U.S. Pat. No. 4,812,977 discloses a so-called strapdown inertial navigation system. The device utilises gyroscopes and accelerometers together with the necessary sensor drive electronics and signal processing capability. The system is capable of providing measurements of the orientation and/or position of the inertial system as the drilling process proceeds. These data define the instantaneous inclination and azimuth direction of the well path with respect to an Earth fixed coordinate frame of reference and/or the coordinate position of the device within the well bore with respect to the designated reference frame; this is usually defined in terms of the north, east and vertical position, or in polar coordinates as latitude, departure and depth. The inertial sensors are fixed rigidly to a support unit commonly and herein referred to as a platform. The platform may in turn be attached to the drill string assembly rigidly or via anti-vibration mounts.
The device which is the subject of this patent application seeks to extend the use of strapdown technology to facilitate its application for a broader range of well drilling applications; in particular, but not exclusively, to allow a strapdown inertial navigation system to be used to provide meaningful survey data whilst implementing the drilling process known as rotary drilling, in which the drill bit is driven from the surface causing the complete tool string to rotate at the required drill speed in order for the rotary motion to be transmitted to the drill bit at the bottom of the well. In the event that a strapdown inertial system were to be used in such an application, the drill string rotation rate may well exceed the measurement range of the gyroscope and the gyroscope scale factor error would give rise to an unacceptably large measurement offset during a high speed drilling operation.

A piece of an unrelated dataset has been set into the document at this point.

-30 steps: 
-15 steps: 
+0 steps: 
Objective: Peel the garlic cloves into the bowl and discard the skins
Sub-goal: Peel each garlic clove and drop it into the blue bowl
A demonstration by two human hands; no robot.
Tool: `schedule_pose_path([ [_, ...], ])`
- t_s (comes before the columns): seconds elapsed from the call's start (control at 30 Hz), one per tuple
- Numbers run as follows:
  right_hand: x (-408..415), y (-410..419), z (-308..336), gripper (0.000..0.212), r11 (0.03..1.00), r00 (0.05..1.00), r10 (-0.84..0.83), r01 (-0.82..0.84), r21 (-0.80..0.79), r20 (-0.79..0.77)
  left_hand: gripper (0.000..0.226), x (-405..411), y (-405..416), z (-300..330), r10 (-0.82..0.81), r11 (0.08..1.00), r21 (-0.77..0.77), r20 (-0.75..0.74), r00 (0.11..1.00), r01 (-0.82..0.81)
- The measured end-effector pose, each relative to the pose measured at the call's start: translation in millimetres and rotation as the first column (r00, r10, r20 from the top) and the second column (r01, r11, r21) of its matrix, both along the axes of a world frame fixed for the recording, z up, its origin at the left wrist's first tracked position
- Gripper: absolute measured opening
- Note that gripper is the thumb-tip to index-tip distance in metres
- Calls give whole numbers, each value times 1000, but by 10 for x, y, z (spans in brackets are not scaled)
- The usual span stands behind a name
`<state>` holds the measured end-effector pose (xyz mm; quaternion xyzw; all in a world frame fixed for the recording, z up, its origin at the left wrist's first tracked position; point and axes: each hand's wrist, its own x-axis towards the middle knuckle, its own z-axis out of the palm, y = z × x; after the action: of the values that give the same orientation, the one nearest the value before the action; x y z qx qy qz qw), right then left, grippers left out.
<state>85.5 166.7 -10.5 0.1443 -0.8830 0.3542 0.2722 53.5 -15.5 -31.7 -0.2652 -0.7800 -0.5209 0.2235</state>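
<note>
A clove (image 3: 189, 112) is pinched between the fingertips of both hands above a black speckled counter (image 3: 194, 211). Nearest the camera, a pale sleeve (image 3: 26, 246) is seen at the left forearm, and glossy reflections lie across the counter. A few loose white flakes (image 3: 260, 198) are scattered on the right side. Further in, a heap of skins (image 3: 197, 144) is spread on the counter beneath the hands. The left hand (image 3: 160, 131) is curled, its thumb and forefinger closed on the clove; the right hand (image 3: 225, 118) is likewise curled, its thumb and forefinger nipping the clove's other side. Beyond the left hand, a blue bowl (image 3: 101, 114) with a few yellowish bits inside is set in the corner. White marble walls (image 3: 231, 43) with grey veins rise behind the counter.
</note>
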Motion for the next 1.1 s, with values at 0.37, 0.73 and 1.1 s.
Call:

According to a first aspect of the invention there is provided apparatus for determining the path of a well bore during drilling, comprising an inertial measurement unit for providing data representative of position, velocity and attitude, the measurement unit comprising a plurality of inertial sensors mounted on a platform assembly which is, in use, disposed within a drill string, and a drive unit for rotating the platform assembly so as to control the rate of angular displacement of the platform assembly with respect to an Earth fixed reference frame.
The term “Earth fixed reference frame” typically means a Cartesian co-ordinate frame the axes of which are coincident with the directions of true north, east and the local gravity vector.
Preferably, the inertial sensors comprise accelerometers and gyroscopes and the inertial measurement unit further includes means for integrating output signals of the accelerometers once to provide information representative of velocity and twice to provide information representative of position, and means responsive to output signals of the gyroscopes for resolving the accelerometer outputs into an Earth fixed reference frame and to generate estimates of inclination azimuth and tool face angles.
Other preferred and/or optional features of the first aspect of the invention are set forth in claims 3 to 6.
According to a second aspect of the invention there is provided a method of determining the path of a well bore during rotary drilling using the apparatus according to the first aspect and rotating the platform assembly to cause the platform assembly to remain stationary, or near stationary, in angular terms with respect to an Earth fixed reference frame.
According to a third aspect of the invention there is provided a method of determining the path of a well bore during rotary or mud motor drilling using the apparatus according to the first aspect and rotating the platform assembly at a fixed angular rate with respect to an Earth fixed reference frame.
According to a fourth aspect of the invention, there is provided a method of using apparatus according to the first aspect of the invention, wherein the platform assembly is rotated by the drive unit at a slow angular rate relative to an Earth fixed reference frame to cancel out the effects of residual bias errors in the gyroscopes.
According to a fifth aspect of the invention, there is provided a method of using apparatus according to the first aspect of the invention, wherein the drive unit is used to decouple and maintain control of rotation of the platform assembly relative to tool string rotation to reduce the effects of scale factor errors in the gyroscopes.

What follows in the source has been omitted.